23 Dec 2017, 12:40

Eleven syscalls that rock the world


People ask me “Justin, what are your favourite system calls, that you look forward to their return codes?” Here I reveal all.

If you are in a bad mood you might prefer sucky syscalls that should never have existed.

0. read

You cannot go wrong with a read. You can barely EFAULT it! On Linux amd64 it is syscall zero. If all its arguments are zero it returns zero. Cool!

1. pipe

The society for the preservation of historic calling conventions is very fond of pipe, as in many operating systems and architectures it preserves the fun feature of returning both of the file descriptors as return values.

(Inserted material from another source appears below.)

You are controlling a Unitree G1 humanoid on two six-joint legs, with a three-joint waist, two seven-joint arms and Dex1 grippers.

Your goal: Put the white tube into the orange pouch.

At least Linux MIPS does, and NetBSD does even on x86 and amd64. Multiple return values are making a comeback in languages like Lua and Go, but C has always had a bit of a funny thing about them, but they have long been supported in many calling conventions, so let us use them in syscalls! Well, one syscall.

2. kqueue

When the world went all C10K on our ass, and scaleable polling was a thing, Linux went epoll, the BSDs went kqueue and Solaris went /dev/poll. The nicest interface was kqueue, while epoll is some mix of edge and level triggered semantics and design errors so bugs are still being found.

3. unshare

Sounds like a selfish syscall, but this generous syscall call is the basis of Linux namespaces, allowing a process to isolate its resources. Containers are built from unshares.

4. setns

If you liked unshare, its younger but cooler friend takes file descriptors for namespaces. Pass it down a unix socket to another process, or stash it for later, and do that namespace switching. All the best system calls take file descriptors.

5. execveat

Despite its somewhat confusing name (FreeBSD has the saner fexecve, but other BSDs do not have support last time I checked), this syscall finally lets you execute a program just given a file descriptor for the file. I say finally, as Linux only implemented this in 3.19, which means it is hard to rely on it (yeah, stop using those stupid old kernels folks). Before that Glibc had a terrible userspace implementation that is basically useless. Perfect for creating sandboxes, as you can sandbox a program into a filesystem with nothing at all in, or with a totally controlled tree, by opening the file to execute before chroot or changing the namespace.

6. pdfork

Too cool for Linux, you have to head out to FreeBSD for this one. Like fork, but you get a file descriptor for the process not a pid. Then you can throw it in the kqueue or send it to another process. Once you have tried process descriptors you will never go back.

7. signalfd

You might detect a theme here, but if you have ever written traditional 1980s style signal handlers you know how much they suck. How about turning your signals into messages that you can read on, you guessed it, file descriptors. Like, usable.

8. wstat

This one is from Plan 9. It does the opposite of stat and writes the same structure. Simples. Avoids having chmod, chown, rename, utime and so on, by the simple expedient of making the syscall symmetric. Why not?

9. clonefile

The only cool syscall on OSX, and only supported on the new APFS filesystem. Copies whole files or directories on a single syscall using copy on write for all the data. Look on my works, copy_file_range and despair.

10. pledge

The little sandbox that worked. OpenBSD only here, they managed to make a simple sandbox that was practical for real programs, like the base OpenBSD system. Capsicum form FreeBSD (and promised for Linux for years but no sign) is a lovely design, and gave us pdfork, but its still kind of difficult and intrusive to implement. Linux has, well, seccomp, LSMs, and still nothing that usable for the average program.